Resolving the Correct Library: A Loader-Level Defense Solution Against Shared Object Hijacking

Shared library hijacking attacks in the Linux ecosystem, including embedded Linux, are a significant concern. It fundamentally exploits the dynamic linker's library-resolution semantics rather than modifying trusted libraries directly. Prior research has extensively analyzed attack vectors exploiting environment variables, embedded search paths, and dynamic loader internals, demonstrating that hijacking is rooted in fundamental loader behavior rather than isolated misconfigurations.

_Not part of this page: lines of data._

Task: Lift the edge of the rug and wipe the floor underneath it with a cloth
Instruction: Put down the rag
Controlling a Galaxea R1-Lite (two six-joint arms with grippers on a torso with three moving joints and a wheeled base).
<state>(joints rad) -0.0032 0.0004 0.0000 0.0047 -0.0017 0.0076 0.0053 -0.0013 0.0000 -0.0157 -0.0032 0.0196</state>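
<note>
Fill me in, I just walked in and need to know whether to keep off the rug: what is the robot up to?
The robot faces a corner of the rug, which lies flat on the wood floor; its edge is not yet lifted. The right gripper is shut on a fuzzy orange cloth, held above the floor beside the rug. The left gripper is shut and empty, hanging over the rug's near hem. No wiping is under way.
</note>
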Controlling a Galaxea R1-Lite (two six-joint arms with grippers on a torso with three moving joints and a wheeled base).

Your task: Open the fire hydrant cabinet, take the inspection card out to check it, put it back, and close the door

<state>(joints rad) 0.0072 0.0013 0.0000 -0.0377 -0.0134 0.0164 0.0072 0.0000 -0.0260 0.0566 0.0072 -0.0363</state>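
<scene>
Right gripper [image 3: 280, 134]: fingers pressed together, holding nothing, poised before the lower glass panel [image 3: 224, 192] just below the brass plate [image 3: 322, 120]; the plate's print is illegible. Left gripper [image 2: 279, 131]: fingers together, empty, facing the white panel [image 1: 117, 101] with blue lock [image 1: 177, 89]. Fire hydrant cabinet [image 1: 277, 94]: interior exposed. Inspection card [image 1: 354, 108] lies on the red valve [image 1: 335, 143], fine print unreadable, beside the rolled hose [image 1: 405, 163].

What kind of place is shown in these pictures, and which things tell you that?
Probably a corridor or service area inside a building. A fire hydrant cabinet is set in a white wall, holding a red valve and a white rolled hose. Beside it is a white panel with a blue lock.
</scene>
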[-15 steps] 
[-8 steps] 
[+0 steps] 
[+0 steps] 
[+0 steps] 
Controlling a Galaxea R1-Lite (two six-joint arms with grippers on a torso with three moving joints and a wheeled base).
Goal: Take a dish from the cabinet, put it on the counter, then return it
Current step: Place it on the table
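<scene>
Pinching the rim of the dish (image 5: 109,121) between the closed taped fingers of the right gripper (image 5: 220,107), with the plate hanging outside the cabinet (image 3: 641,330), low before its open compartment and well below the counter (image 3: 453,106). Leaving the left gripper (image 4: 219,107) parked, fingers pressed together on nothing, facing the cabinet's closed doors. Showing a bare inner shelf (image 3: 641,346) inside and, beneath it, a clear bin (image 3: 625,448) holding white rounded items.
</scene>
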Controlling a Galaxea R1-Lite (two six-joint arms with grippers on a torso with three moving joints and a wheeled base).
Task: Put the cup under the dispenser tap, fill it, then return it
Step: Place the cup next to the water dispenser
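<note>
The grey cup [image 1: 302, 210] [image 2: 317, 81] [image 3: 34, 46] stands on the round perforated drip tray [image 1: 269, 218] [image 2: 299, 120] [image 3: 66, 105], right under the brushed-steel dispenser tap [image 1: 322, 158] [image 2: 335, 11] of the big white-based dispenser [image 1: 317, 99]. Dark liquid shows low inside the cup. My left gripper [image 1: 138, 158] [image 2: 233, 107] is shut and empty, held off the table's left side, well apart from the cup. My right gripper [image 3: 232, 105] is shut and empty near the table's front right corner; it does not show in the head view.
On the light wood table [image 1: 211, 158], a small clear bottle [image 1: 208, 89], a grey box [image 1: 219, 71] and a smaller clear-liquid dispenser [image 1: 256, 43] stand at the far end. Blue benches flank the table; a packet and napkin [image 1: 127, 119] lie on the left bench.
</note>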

Existing defenses either harden or replace the loader, enforce control-flow integrity after libraries are loaded, or apply file-centric integrity mechanisms such as signatures and measurement frameworks. However, these approaches fail to address a critical gap: none verify whether the shared object actually resolved by the loader is the intended and trusted one. In this paper, we argue that shared library hijacking is fundamentally a loader-resolution authenticity problem and present a loader-centric verification framework that enforces authenticity guarantees for the dynamic linker's resolution process. Our design supports both path-bound and location-independent (i.e., Build-ID-based) identity models combined with cryptographic hashing. We implement our approach on GNU libc (glibc) systems and evaluate it on both general-purpose Linux (e.g., Ubuntu) and embedded Linux (e.g., Buildroot) environments under emulation. Our results demonstrate that our proposed mechanism indeed prevents shared library hijacking attacks.